Jessica stopped walking. Suddenly her legs didn’t seem to work. “Oh, God, he’s there already?”
“Has been for half an hour. I made him coffee, he seems very nice.”
Her heart thumped in her chest, so loud that she was sure John could hear it, and slowly she began to walk again, picking up speed, then almost running in a mad rush.
“I’ll be there soon,” she gasped, and hung up. Her commute to work, never pleasant, suddenly became a tumult of impressions; her suddenly not-so-sensible shoes were even less so, and she clopped awkwardly out of the park and onto the pavement. There were leaves blowing in a mini-cyclone, and as Jessica hurried through them a few slapped against her legs, cold wetness suddenly soaking through her tights. Without warning a bicycle loomed out of a doorway and she stumbled into it, almost falling. “Sorry, sorry,” Jessica panted, limping on through the sharp pain in her knee. Looking back she grabbed a quick impression of a tall man, helmet, safety jacket, frowning after her.
It was almost a relief when she tried to cross Church Street without looking both ways. The car that knocked her over was a Fiat 500, blue, identical in every way to her own, and when the man driving it got out he ran away, leaving the keys in the ignition and the engine running.
Dazed and aching all over, Jessica stumbled upright and leant on the bonnet. A few passers-by had gathered around, including the man with the bicycle. This is all kind of surreal, thought the part of Jessica’s mind that wasn’t trying to cope with pain and embarrassment. Perhaps I’ll wake up in a moment.

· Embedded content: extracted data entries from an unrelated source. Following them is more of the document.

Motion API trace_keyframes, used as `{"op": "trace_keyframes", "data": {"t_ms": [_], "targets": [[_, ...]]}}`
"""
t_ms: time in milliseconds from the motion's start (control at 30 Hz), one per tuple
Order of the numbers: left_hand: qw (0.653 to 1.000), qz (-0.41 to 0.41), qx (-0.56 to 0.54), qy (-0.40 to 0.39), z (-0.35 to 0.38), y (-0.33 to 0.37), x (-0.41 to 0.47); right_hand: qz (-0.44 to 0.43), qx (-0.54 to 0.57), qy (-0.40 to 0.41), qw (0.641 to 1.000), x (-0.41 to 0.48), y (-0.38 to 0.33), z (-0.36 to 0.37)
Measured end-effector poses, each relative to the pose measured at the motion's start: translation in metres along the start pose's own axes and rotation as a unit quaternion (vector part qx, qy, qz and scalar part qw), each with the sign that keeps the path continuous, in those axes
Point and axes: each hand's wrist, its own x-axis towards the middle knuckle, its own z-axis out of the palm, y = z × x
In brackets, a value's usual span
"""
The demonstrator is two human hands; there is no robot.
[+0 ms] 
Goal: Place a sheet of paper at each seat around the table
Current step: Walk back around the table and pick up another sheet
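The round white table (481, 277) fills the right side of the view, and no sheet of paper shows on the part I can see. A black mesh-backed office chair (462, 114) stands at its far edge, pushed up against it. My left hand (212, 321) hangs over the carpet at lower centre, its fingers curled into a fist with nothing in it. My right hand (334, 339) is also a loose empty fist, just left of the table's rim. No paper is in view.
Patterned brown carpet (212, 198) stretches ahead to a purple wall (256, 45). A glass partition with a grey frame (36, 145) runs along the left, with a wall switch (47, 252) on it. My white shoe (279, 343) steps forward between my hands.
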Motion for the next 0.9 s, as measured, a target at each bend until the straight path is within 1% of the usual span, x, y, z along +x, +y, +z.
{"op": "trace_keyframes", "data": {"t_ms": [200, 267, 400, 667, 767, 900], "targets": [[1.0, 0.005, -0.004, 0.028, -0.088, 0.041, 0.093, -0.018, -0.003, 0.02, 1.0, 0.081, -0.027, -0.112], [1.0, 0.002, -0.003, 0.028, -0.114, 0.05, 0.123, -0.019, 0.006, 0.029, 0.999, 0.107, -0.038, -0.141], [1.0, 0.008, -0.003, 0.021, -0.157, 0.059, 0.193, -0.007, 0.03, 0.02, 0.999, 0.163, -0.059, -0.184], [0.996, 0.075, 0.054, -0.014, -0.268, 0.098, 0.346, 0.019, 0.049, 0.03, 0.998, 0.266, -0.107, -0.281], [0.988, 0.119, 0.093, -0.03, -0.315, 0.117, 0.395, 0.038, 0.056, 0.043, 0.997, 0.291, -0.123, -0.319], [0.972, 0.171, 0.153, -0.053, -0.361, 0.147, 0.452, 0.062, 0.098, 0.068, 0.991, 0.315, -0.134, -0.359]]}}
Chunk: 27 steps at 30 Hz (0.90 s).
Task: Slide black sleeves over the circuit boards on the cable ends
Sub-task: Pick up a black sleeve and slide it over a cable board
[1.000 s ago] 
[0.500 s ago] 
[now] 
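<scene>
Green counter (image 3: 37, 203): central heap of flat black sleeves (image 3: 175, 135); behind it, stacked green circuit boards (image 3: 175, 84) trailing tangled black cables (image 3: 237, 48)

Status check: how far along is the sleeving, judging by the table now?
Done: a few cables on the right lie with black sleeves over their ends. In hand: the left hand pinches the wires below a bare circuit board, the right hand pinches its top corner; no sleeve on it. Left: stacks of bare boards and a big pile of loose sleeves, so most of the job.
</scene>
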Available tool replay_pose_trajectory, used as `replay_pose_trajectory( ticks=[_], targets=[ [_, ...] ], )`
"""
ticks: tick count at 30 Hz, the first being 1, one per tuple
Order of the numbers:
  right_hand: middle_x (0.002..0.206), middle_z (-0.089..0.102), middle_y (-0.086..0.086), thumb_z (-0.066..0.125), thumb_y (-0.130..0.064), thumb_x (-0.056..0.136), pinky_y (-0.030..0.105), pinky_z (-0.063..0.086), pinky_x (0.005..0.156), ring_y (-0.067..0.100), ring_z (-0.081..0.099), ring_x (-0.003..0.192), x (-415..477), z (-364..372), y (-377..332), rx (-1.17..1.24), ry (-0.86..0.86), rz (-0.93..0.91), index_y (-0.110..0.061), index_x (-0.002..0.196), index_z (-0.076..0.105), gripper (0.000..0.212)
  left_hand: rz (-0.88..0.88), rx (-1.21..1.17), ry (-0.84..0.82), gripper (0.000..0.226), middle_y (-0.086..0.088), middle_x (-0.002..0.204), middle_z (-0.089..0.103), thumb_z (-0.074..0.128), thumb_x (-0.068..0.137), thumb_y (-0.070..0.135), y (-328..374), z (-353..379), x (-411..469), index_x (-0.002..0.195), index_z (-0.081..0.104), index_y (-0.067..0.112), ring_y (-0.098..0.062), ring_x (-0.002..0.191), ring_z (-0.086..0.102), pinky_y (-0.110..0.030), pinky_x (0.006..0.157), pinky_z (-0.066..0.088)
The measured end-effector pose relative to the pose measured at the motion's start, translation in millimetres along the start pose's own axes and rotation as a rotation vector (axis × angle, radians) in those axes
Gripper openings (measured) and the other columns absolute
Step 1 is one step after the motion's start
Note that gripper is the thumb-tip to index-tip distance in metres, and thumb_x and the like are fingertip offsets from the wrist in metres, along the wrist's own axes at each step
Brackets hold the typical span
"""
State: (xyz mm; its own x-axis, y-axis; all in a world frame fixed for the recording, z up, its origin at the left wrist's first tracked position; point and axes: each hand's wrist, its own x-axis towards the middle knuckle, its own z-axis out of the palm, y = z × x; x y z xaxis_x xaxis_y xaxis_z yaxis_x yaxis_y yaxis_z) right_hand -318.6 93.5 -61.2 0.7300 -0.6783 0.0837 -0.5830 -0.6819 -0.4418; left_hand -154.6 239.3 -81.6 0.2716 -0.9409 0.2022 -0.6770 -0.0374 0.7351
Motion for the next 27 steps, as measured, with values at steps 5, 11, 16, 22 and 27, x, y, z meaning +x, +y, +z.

“You all right?” Bicycle Man asked, reaching out a hand but not quite touching her shoulder. Up close, standing still, he was actually kind of handsome with a small beard stubbling his chin. Jessica nodded, then looked around at the car. Somewhere in the cotton-wool of her mind the thought penetrated that this was her car. Her car. Somehow. To be honest, she thought, this morning can’t get any more confusing.
“It’s… it’s my car,” she managed. “Stolen this morning. It’s kind of…” but the crowd had already begun to move away, women with pushchairs tutting loudly at this lack of entertainment. Bicycle Man patted her once on the shoulder and pushed off, half-on his bike. Jessica moved round the open door and climbed in to her car. It smelt funny, even from the short time it had been driven, like old cigarettes and stale sweat. Underneath, the disgusting air freshener actually managed to make things smell worse.
As she began to drive Jessica put her body on automatic, surveying her injuries and situation. Her knee hurt from the bike. Her tights were wet. Both feet ached from the pace she had kept up. She had a headache and an enormous ache in her side, but not enough to warrant medical attention. One of her hands had a small graze on it. For being hit by a car, she thought, I got off lightly.
Within minutes she was pulling into a parking space at the tower. Sitting in the silent car, her own quiet space, Jessica took a moment to clear her mind and prepare for the day ahead. Then, with a quiet groan as her muscles cried out in pain, she climbed out of the car and walked towards the front entrance.